→ WHAT IS NEEDED: Where does the string "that" occur in the entries below? Copy every line where it does.

→ TASK MATERIAL:
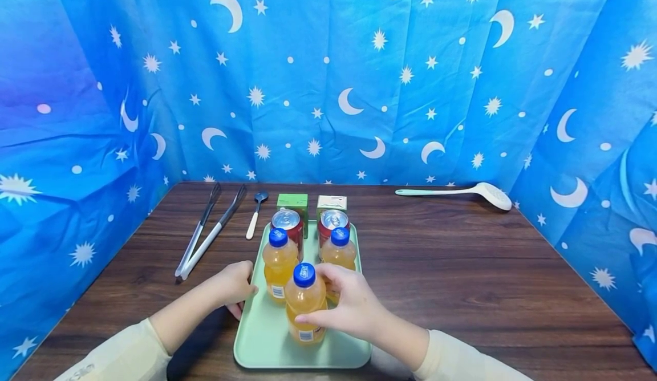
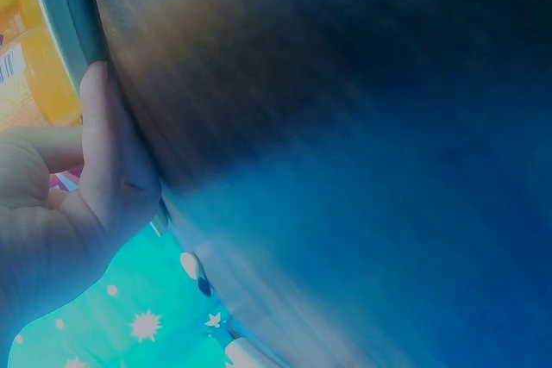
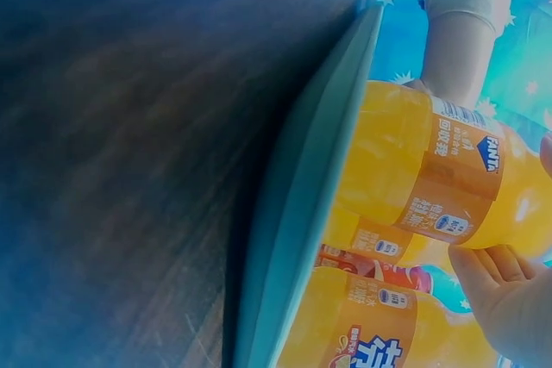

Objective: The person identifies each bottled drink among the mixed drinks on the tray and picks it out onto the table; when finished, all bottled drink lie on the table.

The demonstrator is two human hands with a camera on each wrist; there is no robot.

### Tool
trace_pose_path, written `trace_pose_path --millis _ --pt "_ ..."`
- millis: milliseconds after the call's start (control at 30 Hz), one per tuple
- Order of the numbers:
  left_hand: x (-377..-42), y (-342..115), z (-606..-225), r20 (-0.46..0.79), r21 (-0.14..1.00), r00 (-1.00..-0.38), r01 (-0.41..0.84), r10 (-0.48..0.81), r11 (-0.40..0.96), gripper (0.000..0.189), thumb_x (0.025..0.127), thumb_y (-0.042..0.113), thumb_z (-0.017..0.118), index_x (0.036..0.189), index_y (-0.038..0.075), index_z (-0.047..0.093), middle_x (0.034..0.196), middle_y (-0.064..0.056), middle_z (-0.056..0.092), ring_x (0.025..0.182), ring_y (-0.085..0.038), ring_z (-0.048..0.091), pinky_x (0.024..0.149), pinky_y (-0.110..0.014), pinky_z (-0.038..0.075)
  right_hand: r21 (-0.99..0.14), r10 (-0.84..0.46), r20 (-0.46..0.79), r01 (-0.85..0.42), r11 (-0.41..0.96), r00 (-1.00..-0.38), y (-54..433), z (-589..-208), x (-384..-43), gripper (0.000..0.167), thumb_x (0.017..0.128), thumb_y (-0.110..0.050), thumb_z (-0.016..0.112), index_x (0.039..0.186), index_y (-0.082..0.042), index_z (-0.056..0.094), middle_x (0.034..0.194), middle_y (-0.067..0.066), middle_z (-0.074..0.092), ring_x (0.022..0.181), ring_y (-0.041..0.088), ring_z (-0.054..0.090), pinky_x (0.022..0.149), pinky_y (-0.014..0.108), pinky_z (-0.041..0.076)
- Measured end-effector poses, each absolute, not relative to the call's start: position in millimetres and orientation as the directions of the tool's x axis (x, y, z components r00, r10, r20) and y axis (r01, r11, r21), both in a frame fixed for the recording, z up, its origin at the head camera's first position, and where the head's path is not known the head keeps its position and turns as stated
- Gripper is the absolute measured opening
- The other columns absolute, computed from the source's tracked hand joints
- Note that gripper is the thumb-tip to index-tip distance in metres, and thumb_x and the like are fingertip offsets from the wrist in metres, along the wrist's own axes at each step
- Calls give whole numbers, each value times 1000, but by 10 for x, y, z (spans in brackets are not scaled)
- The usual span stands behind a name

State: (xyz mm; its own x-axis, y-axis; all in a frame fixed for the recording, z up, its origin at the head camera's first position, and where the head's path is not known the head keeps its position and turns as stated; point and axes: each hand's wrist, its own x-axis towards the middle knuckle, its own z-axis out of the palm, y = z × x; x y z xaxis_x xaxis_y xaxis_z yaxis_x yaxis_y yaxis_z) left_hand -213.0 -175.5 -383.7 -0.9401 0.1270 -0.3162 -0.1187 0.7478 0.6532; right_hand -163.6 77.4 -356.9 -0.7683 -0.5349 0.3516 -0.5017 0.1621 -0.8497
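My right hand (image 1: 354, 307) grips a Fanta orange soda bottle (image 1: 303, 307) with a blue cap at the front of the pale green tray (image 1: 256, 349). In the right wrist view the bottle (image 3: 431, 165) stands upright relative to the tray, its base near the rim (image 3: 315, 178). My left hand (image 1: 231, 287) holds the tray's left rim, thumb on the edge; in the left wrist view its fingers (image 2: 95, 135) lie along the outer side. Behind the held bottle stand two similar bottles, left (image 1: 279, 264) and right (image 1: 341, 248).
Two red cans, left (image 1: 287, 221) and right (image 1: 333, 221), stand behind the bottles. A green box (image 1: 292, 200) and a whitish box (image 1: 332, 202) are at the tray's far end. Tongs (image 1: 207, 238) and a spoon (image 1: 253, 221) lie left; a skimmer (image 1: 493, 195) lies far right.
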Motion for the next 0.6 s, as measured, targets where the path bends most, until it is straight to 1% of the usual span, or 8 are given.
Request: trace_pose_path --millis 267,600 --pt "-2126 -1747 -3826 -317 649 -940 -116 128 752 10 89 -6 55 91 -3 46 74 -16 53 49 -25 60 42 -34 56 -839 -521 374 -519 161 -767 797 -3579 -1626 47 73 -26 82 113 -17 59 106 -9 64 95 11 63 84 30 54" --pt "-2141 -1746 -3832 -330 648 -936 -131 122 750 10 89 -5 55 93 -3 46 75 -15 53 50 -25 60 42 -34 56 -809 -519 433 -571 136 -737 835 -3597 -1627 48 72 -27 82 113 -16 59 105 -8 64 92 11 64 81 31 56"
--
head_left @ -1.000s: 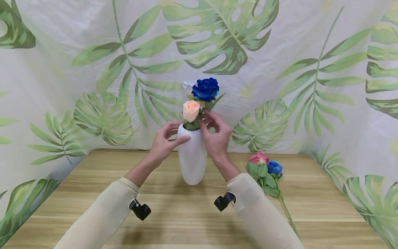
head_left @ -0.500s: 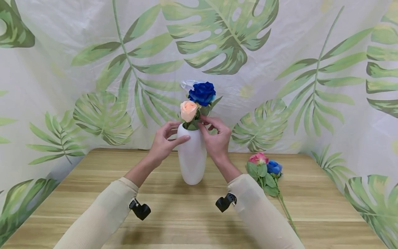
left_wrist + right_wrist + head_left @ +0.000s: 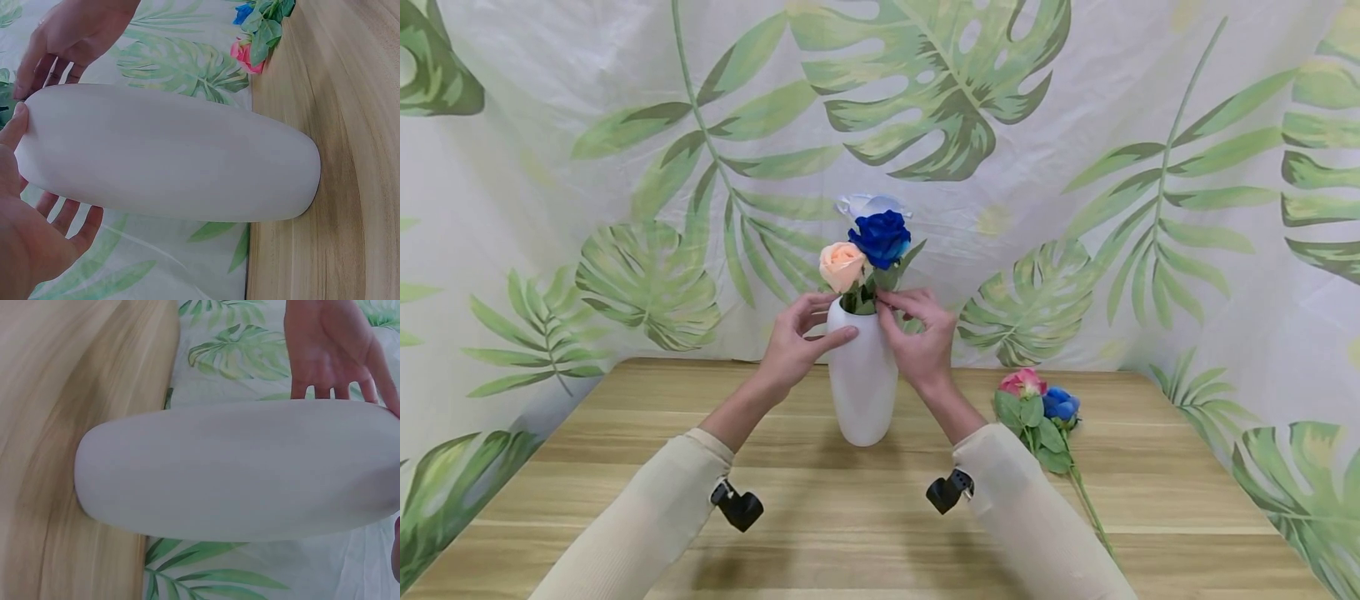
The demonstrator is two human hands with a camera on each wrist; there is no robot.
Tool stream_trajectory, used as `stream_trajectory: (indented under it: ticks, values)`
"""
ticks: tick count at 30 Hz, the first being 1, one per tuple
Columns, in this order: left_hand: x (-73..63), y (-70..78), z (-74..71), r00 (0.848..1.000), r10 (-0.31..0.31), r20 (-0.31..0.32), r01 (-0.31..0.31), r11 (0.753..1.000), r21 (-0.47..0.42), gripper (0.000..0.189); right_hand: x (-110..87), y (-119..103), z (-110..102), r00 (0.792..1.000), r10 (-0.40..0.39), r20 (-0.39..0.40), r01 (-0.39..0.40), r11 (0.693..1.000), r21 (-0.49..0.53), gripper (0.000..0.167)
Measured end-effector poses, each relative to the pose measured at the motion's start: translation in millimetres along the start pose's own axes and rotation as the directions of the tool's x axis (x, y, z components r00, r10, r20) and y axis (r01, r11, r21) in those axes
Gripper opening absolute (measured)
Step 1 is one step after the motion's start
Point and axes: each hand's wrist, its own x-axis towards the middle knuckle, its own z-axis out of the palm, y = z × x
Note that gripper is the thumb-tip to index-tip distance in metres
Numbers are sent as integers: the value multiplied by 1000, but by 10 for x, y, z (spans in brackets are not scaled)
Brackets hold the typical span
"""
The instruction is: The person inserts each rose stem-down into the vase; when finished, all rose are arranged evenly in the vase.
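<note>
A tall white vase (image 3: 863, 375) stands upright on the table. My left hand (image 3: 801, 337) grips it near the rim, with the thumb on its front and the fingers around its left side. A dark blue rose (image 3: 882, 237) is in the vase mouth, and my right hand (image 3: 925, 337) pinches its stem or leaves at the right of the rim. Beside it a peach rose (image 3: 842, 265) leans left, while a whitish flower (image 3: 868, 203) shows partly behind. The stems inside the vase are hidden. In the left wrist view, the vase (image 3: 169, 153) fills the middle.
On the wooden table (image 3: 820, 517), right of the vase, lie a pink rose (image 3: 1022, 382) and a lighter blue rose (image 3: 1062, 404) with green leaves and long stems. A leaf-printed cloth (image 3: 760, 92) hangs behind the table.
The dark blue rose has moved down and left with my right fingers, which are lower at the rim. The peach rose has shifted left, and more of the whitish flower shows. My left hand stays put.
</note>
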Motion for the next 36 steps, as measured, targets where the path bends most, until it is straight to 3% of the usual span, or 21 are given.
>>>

→ OUTPUT OF THE TASK:
- Note that gripper is the thumb-tip to index-tip distance in metres, and thumb_x and the like are fingertip offsets from the wrist in metres, along the wrist's own axes at each step
Note that gripper is the thumb-tip to index-tip distance in metres

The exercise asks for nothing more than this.